| WORK TO COMPLETE |
Search the material for the string "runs", then show every line where it turns up.
----
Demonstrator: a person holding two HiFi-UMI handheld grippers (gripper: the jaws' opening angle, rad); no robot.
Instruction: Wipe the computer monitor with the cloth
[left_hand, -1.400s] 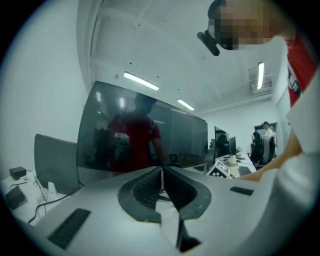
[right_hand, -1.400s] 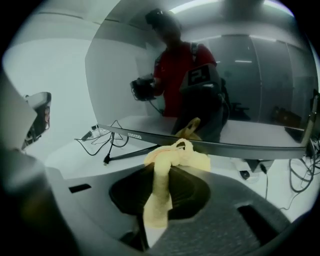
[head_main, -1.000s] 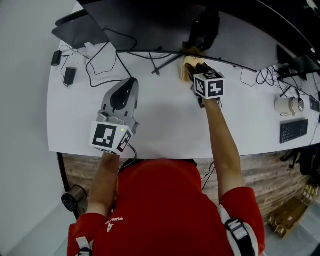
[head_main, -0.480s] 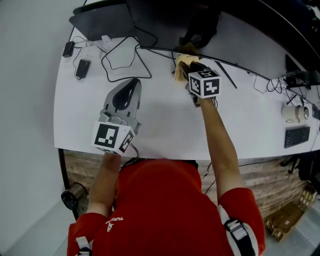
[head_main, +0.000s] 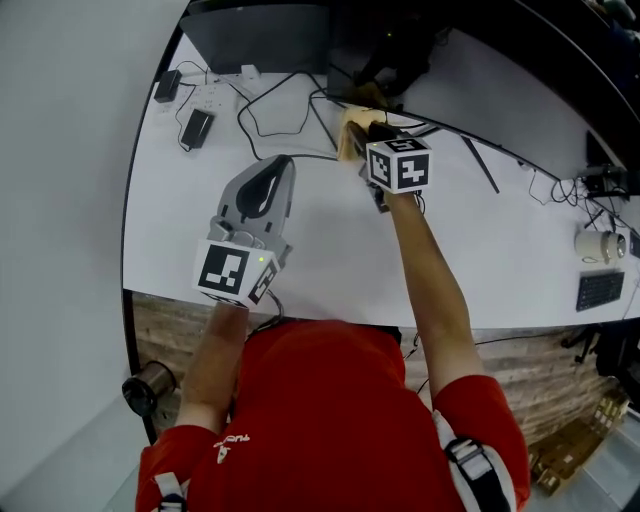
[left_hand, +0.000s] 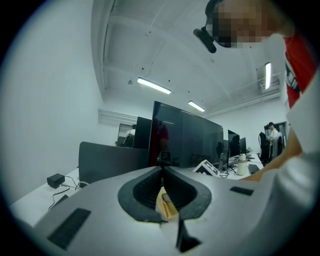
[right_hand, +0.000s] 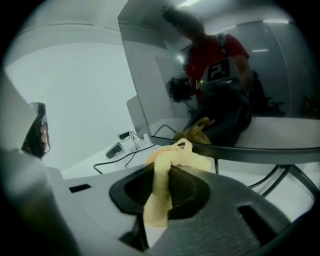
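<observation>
White table (head_main: 330, 270) fills most of the head view, and the monitor (right_hand: 225, 75) stands along its far edge. Black wires (head_main: 262, 105) lie near the far left corner, and a mug (head_main: 596, 243) sits by the right edge.

The right gripper (head_main: 368, 128) pinches the yellow cloth (right_hand: 172, 155) tight between its jaws. A bunch of cloth sticks out in front, so the soft part can rub the glass and the hard jaws do not scratch it. The cloth is right at the bottom edge of the screen, on it or nearly on it.

The left gripper (left_hand: 161, 172) hovers over the table nearer the front edge, away from the screen, likely to keep out of the way. Its jaws are pressed together. A small tan bit shows between them, and I cannot tell what it is.

The wiping looks under way.
</observation>
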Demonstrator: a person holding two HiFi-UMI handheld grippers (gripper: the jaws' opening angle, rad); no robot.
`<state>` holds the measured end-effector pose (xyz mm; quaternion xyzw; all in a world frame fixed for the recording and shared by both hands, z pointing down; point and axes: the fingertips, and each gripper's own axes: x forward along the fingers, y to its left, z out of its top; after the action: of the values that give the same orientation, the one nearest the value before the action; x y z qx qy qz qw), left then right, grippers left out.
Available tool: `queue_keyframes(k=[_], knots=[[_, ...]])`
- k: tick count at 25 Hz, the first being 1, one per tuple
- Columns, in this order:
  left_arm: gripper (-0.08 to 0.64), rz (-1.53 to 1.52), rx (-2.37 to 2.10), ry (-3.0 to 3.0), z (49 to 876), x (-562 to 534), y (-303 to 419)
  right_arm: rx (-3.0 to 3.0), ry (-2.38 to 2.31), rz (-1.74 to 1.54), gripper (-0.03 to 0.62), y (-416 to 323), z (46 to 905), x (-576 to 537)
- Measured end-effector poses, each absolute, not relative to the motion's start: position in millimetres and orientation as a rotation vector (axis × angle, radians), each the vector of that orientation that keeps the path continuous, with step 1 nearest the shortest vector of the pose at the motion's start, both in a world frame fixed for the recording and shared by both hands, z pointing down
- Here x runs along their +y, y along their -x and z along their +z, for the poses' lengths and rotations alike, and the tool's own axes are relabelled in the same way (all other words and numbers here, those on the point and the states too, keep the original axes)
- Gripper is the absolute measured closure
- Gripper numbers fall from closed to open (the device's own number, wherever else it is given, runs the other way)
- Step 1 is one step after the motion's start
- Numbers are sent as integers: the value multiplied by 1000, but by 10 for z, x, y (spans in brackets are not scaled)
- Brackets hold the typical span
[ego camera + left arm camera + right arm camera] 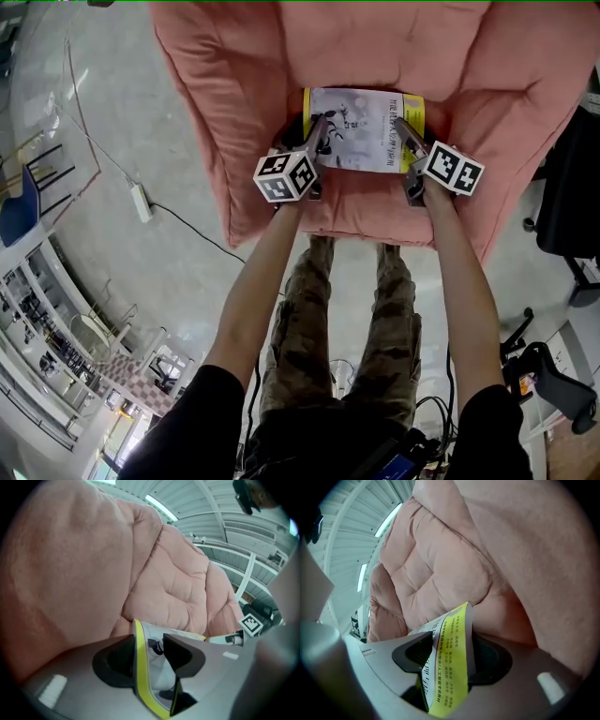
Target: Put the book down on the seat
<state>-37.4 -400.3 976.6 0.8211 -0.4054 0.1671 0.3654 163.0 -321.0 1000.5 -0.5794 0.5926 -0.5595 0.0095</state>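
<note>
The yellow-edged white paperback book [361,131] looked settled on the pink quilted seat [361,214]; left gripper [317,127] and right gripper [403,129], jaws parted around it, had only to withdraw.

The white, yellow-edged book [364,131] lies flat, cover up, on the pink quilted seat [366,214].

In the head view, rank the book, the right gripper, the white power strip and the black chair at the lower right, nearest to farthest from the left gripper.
1. Book: its left edge stands between the jaws of the left gripper.
2. Right gripper: at the book's opposite edge, to the right.
3. White power strip: on the floor, off to the left.
4. Black chair: on the floor, far lower right.
</note>
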Motion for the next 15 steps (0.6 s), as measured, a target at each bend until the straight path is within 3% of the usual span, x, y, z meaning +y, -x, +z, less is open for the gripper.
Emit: queue_keyframes(k=[9,15], knots=[[432,511,-1027,-2171,9687,-3845,382,1916,2177,-1787,310,-1726,10063,-3041],[469,539,-1053,-2235,9573,-3700,422,2136,2354,-1626,357,-1675,9888,-2920]])
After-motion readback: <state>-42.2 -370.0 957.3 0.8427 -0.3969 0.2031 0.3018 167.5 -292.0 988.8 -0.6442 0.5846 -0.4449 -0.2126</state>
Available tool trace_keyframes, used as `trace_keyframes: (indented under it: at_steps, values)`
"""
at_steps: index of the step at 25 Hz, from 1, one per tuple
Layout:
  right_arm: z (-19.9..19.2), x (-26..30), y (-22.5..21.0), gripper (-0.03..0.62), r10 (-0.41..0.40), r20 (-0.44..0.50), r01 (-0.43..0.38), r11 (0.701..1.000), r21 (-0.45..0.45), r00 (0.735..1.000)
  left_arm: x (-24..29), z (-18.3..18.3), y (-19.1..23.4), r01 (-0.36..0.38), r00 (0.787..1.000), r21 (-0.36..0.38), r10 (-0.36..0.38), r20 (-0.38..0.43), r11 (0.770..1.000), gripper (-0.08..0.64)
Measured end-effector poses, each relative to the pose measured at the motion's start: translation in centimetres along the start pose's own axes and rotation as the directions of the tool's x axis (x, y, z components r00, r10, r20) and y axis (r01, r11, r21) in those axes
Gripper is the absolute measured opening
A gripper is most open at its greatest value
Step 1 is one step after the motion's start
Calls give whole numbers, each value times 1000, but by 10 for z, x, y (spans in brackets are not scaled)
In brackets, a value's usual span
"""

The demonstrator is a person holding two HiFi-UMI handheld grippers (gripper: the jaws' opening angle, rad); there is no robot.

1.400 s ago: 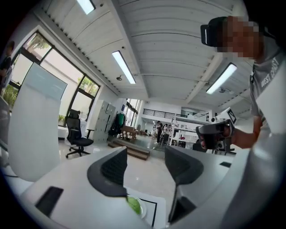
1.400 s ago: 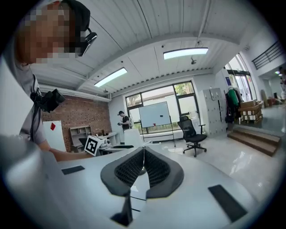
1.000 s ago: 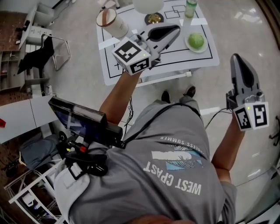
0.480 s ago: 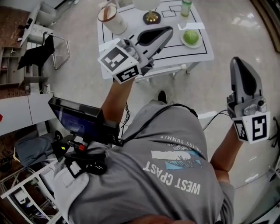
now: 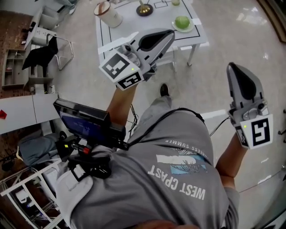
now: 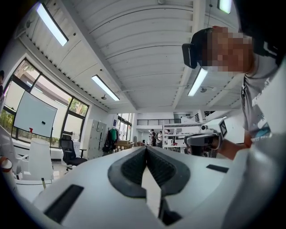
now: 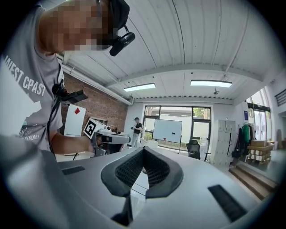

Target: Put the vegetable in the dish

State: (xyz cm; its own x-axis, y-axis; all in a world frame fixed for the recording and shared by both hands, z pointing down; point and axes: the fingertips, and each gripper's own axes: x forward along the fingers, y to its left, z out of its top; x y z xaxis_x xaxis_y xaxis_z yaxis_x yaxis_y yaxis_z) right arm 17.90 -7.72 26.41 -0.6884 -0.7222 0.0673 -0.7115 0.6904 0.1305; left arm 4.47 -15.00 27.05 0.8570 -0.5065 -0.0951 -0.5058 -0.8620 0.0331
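Observation:
A round green vegetable [image 5: 182, 21] lies in a pale green dish [image 5: 191, 27] on the white table [image 5: 116, 33], far at the top of the head view. My left gripper [image 5: 170, 32] is held level in the air short of the table, its jaws shut with nothing between them [image 6: 146, 148]. Over the floor at the right, well away from the table, my right gripper [image 5: 233, 66] also points level, shut and empty [image 7: 143, 149]. Each gripper view catches the other gripper to one side and only the room beyond.
On the table also stand a white jug [image 5: 107, 12] with a brown rim and a dark round base [image 5: 144, 9]. A chair with black cloth [image 5: 42, 56] sits at the left, and shelving [image 5: 15, 71] beyond it. Glossy floor surrounds the table.
The table has slid up and away in the head view as the person backed off from it. Both grippers went back with the person, still shut.

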Motion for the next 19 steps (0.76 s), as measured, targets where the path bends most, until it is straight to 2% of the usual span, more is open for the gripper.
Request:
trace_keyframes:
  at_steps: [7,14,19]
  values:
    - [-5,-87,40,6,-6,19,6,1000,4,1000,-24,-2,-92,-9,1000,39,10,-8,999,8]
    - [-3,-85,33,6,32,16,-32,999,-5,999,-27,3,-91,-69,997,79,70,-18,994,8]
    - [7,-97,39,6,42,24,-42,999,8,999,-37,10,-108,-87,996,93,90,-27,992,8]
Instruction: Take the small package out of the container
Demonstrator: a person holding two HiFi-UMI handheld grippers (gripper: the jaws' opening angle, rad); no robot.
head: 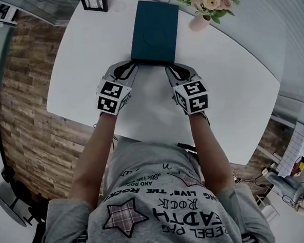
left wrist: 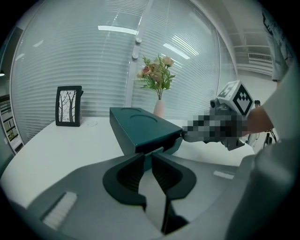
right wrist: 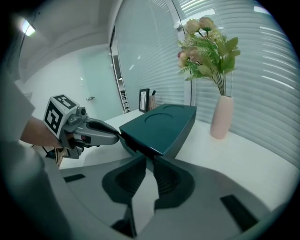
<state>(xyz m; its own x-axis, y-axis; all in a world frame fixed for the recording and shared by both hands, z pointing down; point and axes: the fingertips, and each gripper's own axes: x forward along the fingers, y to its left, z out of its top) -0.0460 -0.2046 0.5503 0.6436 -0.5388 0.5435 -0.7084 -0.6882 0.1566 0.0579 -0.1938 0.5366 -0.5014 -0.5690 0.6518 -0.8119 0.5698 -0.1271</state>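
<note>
Both grippers are at the near end of the box, jaws nearly together with only a thin slit between them: the left gripper (head: 130, 65) seems to pinch the rim at the near left corner, and the right gripper (head: 170, 67) does the same at the near right corner, each gripper's own view showing dark teal edge right at its fingertips. Nothing else is held by either. Under them is the white table (head: 232, 88), bare apart from a few things. The dark teal box (head: 154, 31) lies flat in the middle of it, long side running away from the person, its lid (right wrist: 164, 124) down and a seam showing just under it at the near end. A pink vase of flowers (head: 201, 19) stands just beside the far right corner of the box, and a small picture frame (head: 94, 1) stands near the far left corner. The small package is not in sight; I judge it to be shut inside the box. The step in hand looks like getting a hold on the lid, so the task has hardly begun. Next, the lid needs lifting evenly with both sides together, or one gripper must pin the base while the other raises it, kept clear of the vase.
</note>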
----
| THE COMPLETED TASK |
- Here x runs along their +y, y along their -x and z along their +z, for the poses' lengths and rotations alike, and the tool's own axes are relabelled in the same way (all other words and numbers here, those on the point and the states too, keep the original axes)
- Gripper numbers fall from closed to open (the device's own number, wherever else it is given, runs the other way)

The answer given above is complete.